La clave para tener un extenso y nutrido vocabulario, una ortografía impecable y una redacción fluida era, hasta hace relativamente poco, leer mucho, ya fuera el periódico, un libro o una revista, pero entonces llegó internet, los blogs y las redes sociales y empezamos a leer más pero a sacarle menos partido, desde el punto de vista lingüístico. Así, los anglicismos se han hecho ya, más que una norma, un distintivo de los usuarios habituales de la red. Las redes sociales son social networks, las películas se ven on line o en streaming y no en línea.
De manera imperceptible, frase a frase, la lengua se va empobreciendo, hasta que se ha comenzado a ningunear el español, aceptando formas extranjeras sin tratar de buscar una equivalencia. Si queremos ejemplos podemos remontarnos al blogger con sus posts y más recientemente al follower con sus tweets, por no hablar de los freaks.
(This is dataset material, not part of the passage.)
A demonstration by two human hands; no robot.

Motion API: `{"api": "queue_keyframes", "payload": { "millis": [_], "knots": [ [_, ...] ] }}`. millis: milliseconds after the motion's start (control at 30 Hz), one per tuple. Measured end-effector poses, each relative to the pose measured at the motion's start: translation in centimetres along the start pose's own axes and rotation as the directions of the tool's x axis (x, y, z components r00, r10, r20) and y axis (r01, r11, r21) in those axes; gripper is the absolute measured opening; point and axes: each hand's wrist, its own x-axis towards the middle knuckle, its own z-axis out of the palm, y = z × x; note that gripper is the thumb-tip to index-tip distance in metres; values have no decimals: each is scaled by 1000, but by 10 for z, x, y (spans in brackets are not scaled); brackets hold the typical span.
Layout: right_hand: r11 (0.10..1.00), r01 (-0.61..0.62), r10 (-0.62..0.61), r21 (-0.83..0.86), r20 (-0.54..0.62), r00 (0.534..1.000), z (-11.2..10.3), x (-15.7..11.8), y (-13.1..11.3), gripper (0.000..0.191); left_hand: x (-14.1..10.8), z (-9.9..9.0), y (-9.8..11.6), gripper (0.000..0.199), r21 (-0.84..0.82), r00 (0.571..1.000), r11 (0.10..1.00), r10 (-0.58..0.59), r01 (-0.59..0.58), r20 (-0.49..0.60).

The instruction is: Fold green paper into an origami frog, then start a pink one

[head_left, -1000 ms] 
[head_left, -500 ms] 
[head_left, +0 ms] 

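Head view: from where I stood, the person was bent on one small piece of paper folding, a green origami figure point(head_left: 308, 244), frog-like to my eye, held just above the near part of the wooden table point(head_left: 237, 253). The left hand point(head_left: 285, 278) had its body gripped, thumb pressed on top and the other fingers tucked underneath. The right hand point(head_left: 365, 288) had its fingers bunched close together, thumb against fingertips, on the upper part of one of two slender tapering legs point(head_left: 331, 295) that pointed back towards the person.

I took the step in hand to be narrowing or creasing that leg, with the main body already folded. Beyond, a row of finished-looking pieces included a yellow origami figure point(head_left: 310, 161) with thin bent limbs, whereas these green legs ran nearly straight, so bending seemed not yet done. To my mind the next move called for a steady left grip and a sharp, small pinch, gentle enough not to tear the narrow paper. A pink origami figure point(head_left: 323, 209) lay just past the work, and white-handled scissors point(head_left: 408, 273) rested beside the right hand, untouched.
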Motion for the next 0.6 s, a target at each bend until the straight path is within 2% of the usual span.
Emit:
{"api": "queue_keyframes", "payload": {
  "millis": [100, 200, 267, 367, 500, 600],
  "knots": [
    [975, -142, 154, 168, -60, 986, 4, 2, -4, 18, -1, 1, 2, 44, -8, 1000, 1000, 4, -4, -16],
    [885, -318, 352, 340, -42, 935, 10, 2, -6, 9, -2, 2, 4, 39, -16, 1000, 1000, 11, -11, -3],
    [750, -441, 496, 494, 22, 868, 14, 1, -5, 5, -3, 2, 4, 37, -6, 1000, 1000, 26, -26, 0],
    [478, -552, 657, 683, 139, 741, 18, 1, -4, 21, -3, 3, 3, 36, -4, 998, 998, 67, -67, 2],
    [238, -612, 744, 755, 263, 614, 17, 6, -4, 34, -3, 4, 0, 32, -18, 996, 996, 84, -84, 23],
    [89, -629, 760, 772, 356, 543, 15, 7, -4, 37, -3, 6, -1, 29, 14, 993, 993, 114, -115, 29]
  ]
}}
Internet presume de ser una herramienta de difusión del conocimiento pero la mitad de los usuarios aún no se han enterado de que la RAE hace años que le quitó la mayúscula inicial ¿Quizás no se difundió bien esta información? Bueno, sólo hay que ver la web o la página de fans de la Real Academia de la Lengua o del diccionario de María Moliner en Facebook.
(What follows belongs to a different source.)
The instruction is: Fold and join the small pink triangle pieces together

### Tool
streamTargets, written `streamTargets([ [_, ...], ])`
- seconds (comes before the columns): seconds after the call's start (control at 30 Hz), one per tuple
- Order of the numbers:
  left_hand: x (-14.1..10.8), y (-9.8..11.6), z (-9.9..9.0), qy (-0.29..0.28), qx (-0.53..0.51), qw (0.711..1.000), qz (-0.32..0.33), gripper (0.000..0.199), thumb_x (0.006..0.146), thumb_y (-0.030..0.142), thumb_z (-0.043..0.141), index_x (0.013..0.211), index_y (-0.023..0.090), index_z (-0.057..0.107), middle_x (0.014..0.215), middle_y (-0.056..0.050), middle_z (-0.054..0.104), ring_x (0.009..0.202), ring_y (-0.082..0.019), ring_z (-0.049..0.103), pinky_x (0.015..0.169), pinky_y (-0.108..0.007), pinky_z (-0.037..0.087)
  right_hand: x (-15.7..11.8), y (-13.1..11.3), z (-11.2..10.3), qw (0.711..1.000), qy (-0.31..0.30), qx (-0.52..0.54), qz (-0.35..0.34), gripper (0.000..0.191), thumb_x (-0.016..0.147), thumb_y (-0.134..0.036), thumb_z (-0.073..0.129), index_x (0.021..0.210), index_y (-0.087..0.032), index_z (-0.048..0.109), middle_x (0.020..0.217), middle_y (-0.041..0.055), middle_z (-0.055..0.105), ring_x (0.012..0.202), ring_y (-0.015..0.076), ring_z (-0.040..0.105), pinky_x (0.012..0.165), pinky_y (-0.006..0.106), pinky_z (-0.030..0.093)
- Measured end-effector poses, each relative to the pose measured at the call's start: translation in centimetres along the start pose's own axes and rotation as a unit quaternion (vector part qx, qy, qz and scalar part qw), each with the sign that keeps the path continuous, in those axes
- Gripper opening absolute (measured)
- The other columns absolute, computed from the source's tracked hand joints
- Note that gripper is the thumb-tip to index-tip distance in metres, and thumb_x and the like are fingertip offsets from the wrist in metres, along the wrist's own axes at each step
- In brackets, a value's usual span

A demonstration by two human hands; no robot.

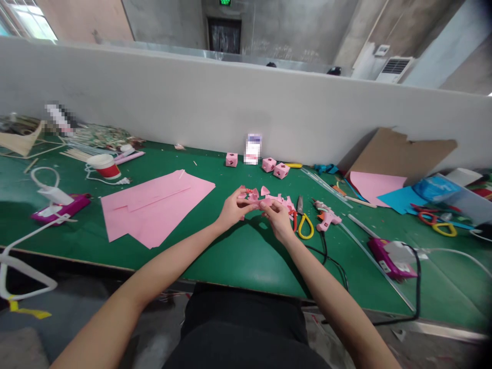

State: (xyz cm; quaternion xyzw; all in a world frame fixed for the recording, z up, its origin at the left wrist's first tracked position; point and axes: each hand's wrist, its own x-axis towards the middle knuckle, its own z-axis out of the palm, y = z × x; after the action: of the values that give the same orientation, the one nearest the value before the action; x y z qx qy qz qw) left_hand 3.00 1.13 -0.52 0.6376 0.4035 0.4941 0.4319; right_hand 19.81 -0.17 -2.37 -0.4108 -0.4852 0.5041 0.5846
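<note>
Between my two hands, over the green table, is a small piece of pink paper. My left hand pinches its left end, and my right hand pinches the right end; fingers partly cover it. Just behind them lies a heap of pink paper scraps. Scissors with yellow and red handles rest beside my right hand, and a pink glue gun lies farther right. Three folded pink paper cubes with dark cut-out openings stand at the back, among them the left cube and the right cube.
Large pink paper sheets spread out on the left, near a paper cup. Purple power strips stand at both sides, the right one with trailing cables. A cardboard piece leans on the grey partition at the back.
</note>
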Motion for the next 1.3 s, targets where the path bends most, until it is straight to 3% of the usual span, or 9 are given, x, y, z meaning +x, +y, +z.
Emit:
streamTargets([
  [0.63, 0.07, -0.23, 0.09, 0.001, -0.049, 0.998, -0.033, 0.059, 0.066, 0.032, 0.08, 0.117, 0.015, 0.056, 0.087, -0.008, 0.075, 0.085, -0.025, 0.072, 0.083, -0.039, 0.054, 0.13, 0.19, 0.08, 1.0, 0.011, -0.01, 0.002, 0.031, 0.066, -0.047, 0.078, 0.069, -0.021, 0.062, 0.066, -0.0022, 0.06, 0.06, 0.0122, 0.054, 0.059, 0.026, 0.045],
  [1.3, 0.18, -0.67, 0.15, -0.016, -0.072, 0.997, -0.021, 0.036, 0.068, 0.04, 0.078, 0.09, 0.014, 0.067, 0.083, -0.007, 0.075, 0.079, -0.024, 0.072, 0.077, -0.035, 0.058, 0.21, -0.02, 0.28, 0.999, 0.015, 0.01, 0.029, 0.036, 0.06, -0.052, 0.08, 0.071, -0.021, 0.063, 0.069, -0.0001, 0.064, 0.061, 0.0136, 0.056, 0.061, 0.028, 0.049],
])
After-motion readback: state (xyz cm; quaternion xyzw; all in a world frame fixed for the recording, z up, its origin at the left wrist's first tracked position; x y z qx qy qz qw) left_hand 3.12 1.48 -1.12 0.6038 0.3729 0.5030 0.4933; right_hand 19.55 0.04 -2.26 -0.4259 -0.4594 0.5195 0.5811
Por otro lado, la popularización de la red tampoco está favoreciendo el cuidado del español. Se pueden encontrar constantes errores ortográficos, sintácticos y gramaticales sólo con ‘pasear’ entre webs y bitácoras, por no hablar de los espacios personales de las redes sociales. Para un principiante del español, el uso de las mayúsculas debe parece totalmente arbitrario, así como la concordancia y la ubicación de haches, por no hablar de la utilización de los signos de puntuación.
Con tantas manos dentro del mismo saco, se debe hacer difícil discernir entre lo que es correcto y lo que no. Por poner un ejemplo ilustrativo, si queremos saber si el pretérito imperfecto del verbo estar se escribe con be o con uve, podemos probar a buscar en Google (aunque, según empiezo a ver por la red, ya se puede decir googlear) la forma incorrecta ‘estava’ y casi 44.000.000 entradas nos harían pensar que es acertada.
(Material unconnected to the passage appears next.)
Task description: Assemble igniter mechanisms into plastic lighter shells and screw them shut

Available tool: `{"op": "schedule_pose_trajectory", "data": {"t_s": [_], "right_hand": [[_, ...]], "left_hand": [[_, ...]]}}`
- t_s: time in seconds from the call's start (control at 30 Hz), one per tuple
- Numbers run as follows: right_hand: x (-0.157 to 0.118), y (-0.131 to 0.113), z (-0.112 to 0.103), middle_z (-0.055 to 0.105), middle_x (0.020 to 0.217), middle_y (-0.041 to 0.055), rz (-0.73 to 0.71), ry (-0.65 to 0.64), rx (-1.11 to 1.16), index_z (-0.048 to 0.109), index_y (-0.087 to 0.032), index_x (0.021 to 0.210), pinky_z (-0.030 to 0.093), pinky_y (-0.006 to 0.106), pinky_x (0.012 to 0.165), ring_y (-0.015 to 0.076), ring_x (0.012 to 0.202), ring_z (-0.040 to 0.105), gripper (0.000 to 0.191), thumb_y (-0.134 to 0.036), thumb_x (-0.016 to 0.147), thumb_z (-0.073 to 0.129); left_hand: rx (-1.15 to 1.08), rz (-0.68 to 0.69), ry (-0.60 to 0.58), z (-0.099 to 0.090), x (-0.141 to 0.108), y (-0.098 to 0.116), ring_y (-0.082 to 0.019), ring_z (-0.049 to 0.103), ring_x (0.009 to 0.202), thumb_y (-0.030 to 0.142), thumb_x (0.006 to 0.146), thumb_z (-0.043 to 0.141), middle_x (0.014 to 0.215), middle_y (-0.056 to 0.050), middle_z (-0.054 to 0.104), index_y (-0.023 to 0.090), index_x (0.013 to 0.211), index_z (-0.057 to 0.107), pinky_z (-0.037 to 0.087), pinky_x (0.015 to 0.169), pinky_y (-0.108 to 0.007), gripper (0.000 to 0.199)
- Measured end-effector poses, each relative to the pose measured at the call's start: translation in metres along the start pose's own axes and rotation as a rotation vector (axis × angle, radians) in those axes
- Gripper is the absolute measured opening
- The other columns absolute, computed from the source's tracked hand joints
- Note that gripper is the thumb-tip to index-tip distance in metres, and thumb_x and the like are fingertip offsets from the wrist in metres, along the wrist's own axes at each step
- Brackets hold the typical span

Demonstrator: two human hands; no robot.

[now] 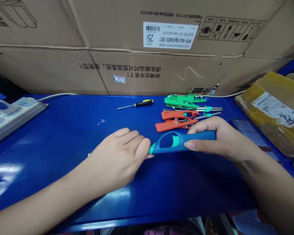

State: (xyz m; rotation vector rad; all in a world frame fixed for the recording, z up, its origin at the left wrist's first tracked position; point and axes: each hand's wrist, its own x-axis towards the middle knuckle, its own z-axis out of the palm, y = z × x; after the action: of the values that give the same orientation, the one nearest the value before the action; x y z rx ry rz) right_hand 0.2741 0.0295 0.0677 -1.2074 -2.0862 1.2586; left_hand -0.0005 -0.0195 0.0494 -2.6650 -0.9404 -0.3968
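Note:
A blue lighter-like tool (182,142) with a teal trigger lies level above the blue table (71,137). My right hand (213,138) grips its wide body, thumb on the near side. Closed round its narrow teal end on the left is my left hand (121,155); most of the shaft is hidden in the fist, and a small metal tip shows at the fist's left side. Behind the tool lie red tool shells (170,126) and green tool shells (178,102), with metal rods and teal parts at their right.
A black and yellow screwdriver (144,103) and several small screws (101,121) lie on the table. At the left is a white power strip (12,117). Large cardboard (127,36) stands behind; a taped box (271,111) and a phone-like slab (252,133) are at the right.

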Motion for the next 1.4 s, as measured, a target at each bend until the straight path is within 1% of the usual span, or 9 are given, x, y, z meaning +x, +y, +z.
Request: {"op": "schedule_pose_trajectory", "data": {"t_s": [0.2,0.33,0.43,0.6,0.73,0.87,0.93,1.07,1.4], "right_hand": [[0.0,-0.001,0.0,0.066,0.066,0.0031,-0.007,0.095,-0.139,0.072,-0.021,0.068,0.042,0.027,0.05,0.0145,0.058,0.053,0.036,-0.055,0.078,0.076],[0.001,-0.001,0.003,0.052,0.053,-0.0023,0.1,0.087,0.099,0.067,-0.019,0.072,0.027,0.024,0.04,0.0082,0.044,0.039,0.04,-0.058,0.082,0.071],[0.003,0.0,0.015,0.043,0.048,-0.0066,0.153,0.073,0.334,0.06,-0.018,0.075,0.021,0.022,0.038,0.0056,0.04,0.032,0.044,-0.06,0.085,0.066],[0.001,0.0,0.056,0.056,0.072,-0.0031,0.07,-0.019,0.463,0.055,-0.02,0.096,0.039,0.02,0.045,0.0076,0.051,0.048,0.037,-0.058,0.095,0.055],[-0.005,0.001,0.081,0.06,0.083,-0.0004,-0.082,-0.1,0.304,0.057,-0.02,0.11,0.048,0.022,0.058,0.0096,0.064,0.055,0.03,-0.047,0.097,0.056],[0.0,0.005,0.076,0.051,0.054,-0.0021,-0.182,0.017,0.22,0.057,-0.017,0.062,0.039,0.023,0.051,0.0082,0.049,0.046,0.051,-0.052,0.098,0.05],[0.006,0.009,0.066,0.041,0.048,-0.0055,-0.21,0.163,0.296,0.047,-0.019,0.056,0.032,0.023,0.045,0.0067,0.043,0.036,0.056,-0.058,0.096,0.051],[0.014,0.016,0.052,0.029,0.053,-0.0092,-0.172,0.104,0.549,0.042,-0.021,0.064,0.022,0.022,0.041,0.0063,0.043,0.026,0.054,-0.066,0.091,0.053],[0.012,0.022,0.04,0.037,0.062,-0.0067,-0.312,-0.109,0.405,0.044,-0.019,0.069,0.026,0.02,0.046,0.0057,0.052,0.033,0.043,-0.049,0.099,0.054]], "left_hand": [[0.005,-0.008,-0.025,0.007,0.005,-0.019,-0.022,0.059,0.073,0.031,0.105,0.041,0.08,-0.005,0.064,0.017,0.089,0.06,0.039,0.067,-0.038,0.028],[0.031,-0.168,0.246,-0.006,0.002,-0.023,-0.029,0.063,0.102,0.034,0.096,0.062,0.11,-0.011,0.07,0.017,0.112,0.062,0.043,0.087,-0.045,0.022],[-0.079,-0.263,0.46,-0.008,-0.001,-0.015,-0.022,0.062,0.08,0.029,0.088,0.073,0.083,-0.003,0.07,0.021,0.085,0.063,0.045,0.077,-0.038,0.014],[-0.862,-0.526,0.175,0.012,0.007,0.009,-0.016,0.066,0.077,0.038,0.102,0.053,0.089,-0.003,0.072,0.019,0.106,0.068,0.054,0.069,-0.027,0.024],[-1.389,-0.66,0.195,0.02,0.012,0.027,-0.017,0.067,0.081,0.042,0.104,0.046,0.087,-0.004,0.071,0.016,0.099,0.064,0.058,0.078,-0.03,0.032],[-1.63,-0.722,0.127,0.014,0.009,0.034,-0.017,0.068,0.094,0.038,0.101,0.052,0.099,-0.005,0.07,0.016,0.101,0.062,0.055,0.088,-0.027,0.024],[-1.754,-0.725,-0.021,0.012,0.007,0.034,-0.015,0.07,0.078,0.04,0.102,0.049,0.094,-0.005,0.069,0.016,0.101,0.059,0.056,0.072,-0.025,0.026],[-1.737,-0.653,-0.305,0.015,0.003,0.034,-0.006,0.05,0.039,0.048,0.102,0.047,0.071,0.002,0.062,0.017,0.103,0.053,0.037,0.038,-0.016,0.031],[-1.585,-0.567,-0.457,0.02,0.003,0.032,-0.005,0.036,0.037,0.056,0.104,0.036,0.051,0.01,0.045,0.022,0.106,0.049,0.029,0.036,-0.013,0.036]]}}
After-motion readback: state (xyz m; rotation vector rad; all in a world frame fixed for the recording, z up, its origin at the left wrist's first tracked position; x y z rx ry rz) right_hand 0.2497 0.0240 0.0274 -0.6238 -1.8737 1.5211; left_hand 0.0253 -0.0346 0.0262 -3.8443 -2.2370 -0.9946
La culpa del maltrato que desde la red se hace al español es culpa de todos los usuarios, empezando por las instituciones encargadas de velar por la excelencia de la lengua. No obstante es un problema de difícil solución ya que, afortunadamente, la red es un espacio libre y abierto. Sólo nos queda confiar en el interés de los usuarios por conservar el español y ayudarlo a crecer con los avances.